I had not encountered Tom Karzes' problem before, and currently have no intelligent and relevant comment to offer; but since this topic has arisen, I shall seize the opportunity to rabbit on about it being one of those not uncommon (double negative --- hah!) situations wherein resides the temptation to regurgitate some standard piece of college mathematics (here decomposition of a real orthonormal matrix into block diagonal form), then trot merrily away under a comforting delusion of having actually grasped what is going on. Cloaked in invisibility, the resulting lacunae stalk one's intellectual landscape at large, assured of perpetual persistence. So here's a little "something for the weekend, sir?" (long ago, the salutation delivered by a hairdresser on conclusion of his labours, in traditional nauseatingly confidential and lugubriously creepy fashion). What lugubrious features of their corresponding (projective) matrices distinguish the following nauseatingly traditional and creepily continuous transformations in (say) Euclidean 3-space? (A) Rotation by an angle about a coline; (B) Translation by a distance along a vector; (C) Dilation by a ratio with respect to a centre point; and (rather less common) in 4-space, (D) Transport along Clifford parallels (aka Hopf fibration). The answers provide (part of) a rationale explaining exactly how these various types arise in the first place, along with what additional exotica might lurk unintuited in other quadratic spaces. At the same time, it does need to be emphasised that matrices provide a less than ideal framework for such an investigation, compared to my preferred option of Clifford algebra. Fred Lunnon On 3/12/16, Tom Karzes <karzes@sonic.net> wrote:
I agree Dan, the "canonical form" of an orthogonal matrix is a nice result. In three dimensions, it basically just says that any rotation can be defined as rotation about some one-dimensional axis. To bring it into canonical form, one need merely rotate that axis onto, for instance, the Z axis, confining the rotation to the XY plane. In higher dimensions, it's a little more complicated.

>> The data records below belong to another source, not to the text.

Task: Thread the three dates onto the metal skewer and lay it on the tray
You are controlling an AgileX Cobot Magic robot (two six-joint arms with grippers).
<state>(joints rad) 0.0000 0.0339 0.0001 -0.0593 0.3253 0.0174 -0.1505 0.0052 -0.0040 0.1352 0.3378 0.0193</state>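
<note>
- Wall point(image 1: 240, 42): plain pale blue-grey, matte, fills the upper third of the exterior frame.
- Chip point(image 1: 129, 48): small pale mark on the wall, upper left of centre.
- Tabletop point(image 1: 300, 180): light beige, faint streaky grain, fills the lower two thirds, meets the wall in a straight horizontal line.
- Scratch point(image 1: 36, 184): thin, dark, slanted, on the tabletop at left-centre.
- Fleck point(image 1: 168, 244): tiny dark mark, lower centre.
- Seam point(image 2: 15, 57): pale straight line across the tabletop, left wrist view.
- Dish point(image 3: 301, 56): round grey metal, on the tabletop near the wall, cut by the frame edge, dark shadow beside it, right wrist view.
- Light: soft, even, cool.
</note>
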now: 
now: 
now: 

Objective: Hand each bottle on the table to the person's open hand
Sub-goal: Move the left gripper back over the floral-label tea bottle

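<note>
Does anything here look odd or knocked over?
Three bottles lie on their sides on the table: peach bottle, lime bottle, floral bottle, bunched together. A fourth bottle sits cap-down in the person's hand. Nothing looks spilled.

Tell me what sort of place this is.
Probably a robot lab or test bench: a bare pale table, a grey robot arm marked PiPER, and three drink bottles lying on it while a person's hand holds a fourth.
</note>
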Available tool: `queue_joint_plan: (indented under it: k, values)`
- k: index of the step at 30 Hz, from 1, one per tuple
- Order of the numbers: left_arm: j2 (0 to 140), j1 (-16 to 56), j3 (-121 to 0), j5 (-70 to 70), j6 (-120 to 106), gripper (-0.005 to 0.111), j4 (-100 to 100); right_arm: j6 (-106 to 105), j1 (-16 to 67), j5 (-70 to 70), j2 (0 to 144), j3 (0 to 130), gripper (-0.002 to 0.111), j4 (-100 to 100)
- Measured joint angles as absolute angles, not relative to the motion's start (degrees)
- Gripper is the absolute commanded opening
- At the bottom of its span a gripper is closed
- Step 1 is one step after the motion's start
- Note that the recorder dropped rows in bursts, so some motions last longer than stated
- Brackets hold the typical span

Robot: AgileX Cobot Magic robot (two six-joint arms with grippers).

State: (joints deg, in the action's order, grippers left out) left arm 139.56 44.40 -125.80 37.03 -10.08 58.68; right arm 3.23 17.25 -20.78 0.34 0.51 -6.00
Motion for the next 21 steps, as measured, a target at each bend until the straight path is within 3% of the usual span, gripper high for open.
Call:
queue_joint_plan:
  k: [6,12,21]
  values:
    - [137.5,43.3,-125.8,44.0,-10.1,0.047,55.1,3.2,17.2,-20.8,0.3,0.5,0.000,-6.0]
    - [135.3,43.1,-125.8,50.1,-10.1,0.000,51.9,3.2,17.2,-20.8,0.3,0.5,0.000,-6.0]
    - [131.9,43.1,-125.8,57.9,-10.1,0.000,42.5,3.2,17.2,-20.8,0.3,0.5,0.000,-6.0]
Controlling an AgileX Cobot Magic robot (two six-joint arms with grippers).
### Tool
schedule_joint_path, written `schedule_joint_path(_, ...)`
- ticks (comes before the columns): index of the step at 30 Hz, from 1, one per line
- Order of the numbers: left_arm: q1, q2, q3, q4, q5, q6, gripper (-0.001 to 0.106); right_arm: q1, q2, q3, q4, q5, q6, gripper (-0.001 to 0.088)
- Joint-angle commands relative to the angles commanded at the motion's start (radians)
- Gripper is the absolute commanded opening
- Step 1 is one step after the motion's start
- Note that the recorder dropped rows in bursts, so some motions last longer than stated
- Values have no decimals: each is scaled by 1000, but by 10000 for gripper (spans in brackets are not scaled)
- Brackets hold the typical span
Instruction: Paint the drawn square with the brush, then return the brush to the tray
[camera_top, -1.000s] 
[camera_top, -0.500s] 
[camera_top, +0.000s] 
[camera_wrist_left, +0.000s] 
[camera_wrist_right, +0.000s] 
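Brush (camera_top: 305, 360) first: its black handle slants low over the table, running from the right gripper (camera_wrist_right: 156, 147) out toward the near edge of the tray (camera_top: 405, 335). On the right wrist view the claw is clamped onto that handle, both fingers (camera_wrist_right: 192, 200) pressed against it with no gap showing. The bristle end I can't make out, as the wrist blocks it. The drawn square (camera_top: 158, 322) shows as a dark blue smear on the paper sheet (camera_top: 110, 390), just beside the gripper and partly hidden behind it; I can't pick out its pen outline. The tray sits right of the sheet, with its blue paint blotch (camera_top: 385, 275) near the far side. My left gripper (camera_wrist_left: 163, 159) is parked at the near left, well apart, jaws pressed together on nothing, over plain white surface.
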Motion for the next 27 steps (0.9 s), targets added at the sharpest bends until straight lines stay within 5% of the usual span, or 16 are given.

I remember you mentioning your work in visualizing N-dimensional data, and your "grand tour" method before. My situation is very similar. I want to specify a sequence of Givens rotations that is capable of supporting universal rotation in N-space, and while it is easy to find such sequences, it is not clear to me whether any such sequence works vs. only some sequences. I don't *need* to know the answer, but I'd like to.
Honestly, when I posted this question I thought I'd immediately get several replies saying "Oh, don't you know that? Didn't you take freshman linear algebra?" But it seems like the answer isn't common knowledge after all. I'm honestly wondering if the answer is even known. Seems hard to imagine that it wouldn't be (or at least, that the question wouldn't be well known).